To speed up the scanning process, scientists have tried building smaller, more nimble platforms that scan samples more quickly, albeit over a smaller area. Bozchalooi says that such scanners, while speedy, don’t allow scientists to zoom out to see a wider view or study larger features.
“It’s like if you were landing somewhere in the United States and have no clue where you’re landing, and are told wherever you land, you’re only allowed to look a few blocks around and up to a limited height,” Bozchalooi says. “There’s no way you can get a bigger picture.”
Scanning in synchrony
Bozchalooi came up with a design to enable high-speed scanning over both large and small ranges. The main innovation centers on a multiactuated scanner and its control: A sample platform incorporates a smaller, speedier scanner as well as a larger, slower scanner for every direction, which work together as one system to scan a wide 3-D region at high speed.
Other attempts at multiactuated scanners have been stymied, mostly due to the interactions between scanners: The movement of one scanner can affect the precision and motion of the other. Researchers have also found that it’s difficult to control each scanner separately and get them to work with every other component of a microscope. To scan each new sample, Bozchalooi says a scientist would need to make multiple tunings and adjustments to multiple components in the instrument.
To simplify the use of the multiactuated instrument, Bozchalooi developed control algorithms that take into account the effect of one scanner on the other.
“Our controller can move the little scanner in a way that it doesn’t excite the big scanner, because we know what sort of motion triggers this scanner, and vice versa,” Bozchalooi says. “In the end, they’re working in synchrony, so from the perspective of the scientist, this scanner looks like a single, high-speed, large-range scanner that does not add any complexity to the operation of the instrument.”
After optimizing other components on the microscope, such as the optics, instrumentation, and data acquisition systems, the team found that the instrument was able to scan a sample of calcite forward and backward, without any damage to the probe or sample. The microscope scans a sample faster than 2,000 hertz, or 4,000 lines per second — 2,000 times faster than existing commercial AFMs.
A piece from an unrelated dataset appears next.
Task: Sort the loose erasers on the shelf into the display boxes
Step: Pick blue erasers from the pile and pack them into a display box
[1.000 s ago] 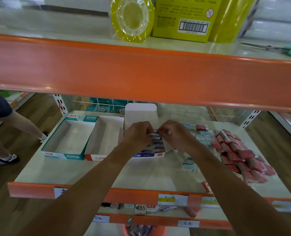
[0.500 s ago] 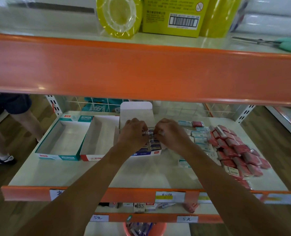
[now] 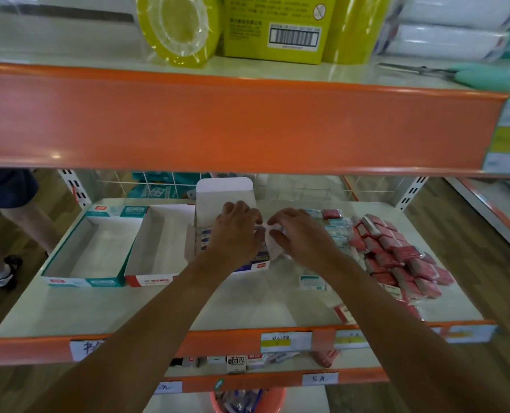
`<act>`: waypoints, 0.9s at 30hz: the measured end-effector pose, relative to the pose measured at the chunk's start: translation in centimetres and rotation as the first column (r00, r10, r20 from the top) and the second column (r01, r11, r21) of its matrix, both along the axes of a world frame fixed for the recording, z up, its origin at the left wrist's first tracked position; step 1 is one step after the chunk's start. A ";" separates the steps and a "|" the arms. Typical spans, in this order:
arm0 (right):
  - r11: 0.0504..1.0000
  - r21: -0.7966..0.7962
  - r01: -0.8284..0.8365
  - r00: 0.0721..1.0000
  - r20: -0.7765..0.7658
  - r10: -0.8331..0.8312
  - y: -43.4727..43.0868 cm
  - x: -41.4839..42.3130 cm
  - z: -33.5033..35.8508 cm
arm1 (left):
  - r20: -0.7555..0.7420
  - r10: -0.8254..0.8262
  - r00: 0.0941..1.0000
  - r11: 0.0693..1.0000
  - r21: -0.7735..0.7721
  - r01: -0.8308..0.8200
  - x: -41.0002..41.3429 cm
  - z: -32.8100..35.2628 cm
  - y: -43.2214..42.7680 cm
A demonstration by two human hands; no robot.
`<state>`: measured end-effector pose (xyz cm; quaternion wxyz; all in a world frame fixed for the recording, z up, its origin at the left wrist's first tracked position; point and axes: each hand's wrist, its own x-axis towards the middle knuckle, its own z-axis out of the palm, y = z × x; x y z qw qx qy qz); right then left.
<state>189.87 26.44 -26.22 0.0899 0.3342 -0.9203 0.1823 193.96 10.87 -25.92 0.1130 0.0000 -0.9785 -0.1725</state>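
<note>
Landmark: blue box (image 3: pixel 256 266).
- Nearest: shelf rail (image 3: pixel 226 342), orange, with paper price tags.
- Right-front of blue box: one loose teal eraser (image 3: pixel 310 283), flat on the shelf, apart from the box.
- Right of blue box: red erasers (image 3: pixel 396 257) in a heap. They are small rectangular blocks in glossy film wrap. More teal ones lie between heap and box, partly hidden by the right arm.
- Over blue box: left grip (image 3: pixel 235 234) and right grip (image 3: pixel 298 234), knuckles up, fingers curled, fingertips meeting. Right grip pinches a pale piece (image 3: pixel 270 244) at the box's right wall; eraser or card flap, cannot tell. Left grip touches it; whether it holds anything, cannot tell.
- Blue box itself: thin card, long axis near-to-far, lid flap upright at rear. Erasers inside lie crosswise in rows.
- Left of blue box: red box (image 3: pixel 155 281), then teal box (image 3: pixel 86 282), matte white card inside.

Judgement: loose stock lies right of blue box, so right grip is nearer. Blocks need turning crosswise to seat.
</note>
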 end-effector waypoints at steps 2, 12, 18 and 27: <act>1.000 0.001 0.021 1.000 -0.012 -0.021 1.4 -0.1 0.2 | -0.003 -0.033 0.999 0.999 0.005 0.033 -0.5 0.2 1.0; 0.966 0.001 0.258 0.966 -0.013 -0.258 8.3 -0.8 1.1 | -0.008 -0.206 0.979 0.978 0.043 0.206 -2.0 1.4 6.8; 0.944 0.010 0.330 0.944 0.005 -0.330 11.2 -0.9 1.2 | -0.027 -0.244 0.969 0.969 0.026 0.244 -2.9 1.6 10.2; 0.849 0.060 0.525 0.851 -0.050 -0.523 14.6 -1.8 1.5 | -0.022 -0.255 0.967 0.966 -0.037 0.254 -4.0 1.8 12.1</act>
This translates to about eight to 10 frames per second. Bozchalooi says the instrument has no limit on imaging range and for a maximum probe speed, can scan across hundreds of microns, as well as image features that are several microns high.
“We want to go to real video, which is at least 30 frames per second,” Youcef-Toumi says. “Hopefully we can work on improving the instrument and controls so that we can do video-rate imaging while maintaining its large range and keeping it user-friendly. That would be something great to see.”
This research was supported, in part, by the Center for Clean Water and Clean Energy at MIT and KFUPM, and by National Instruments.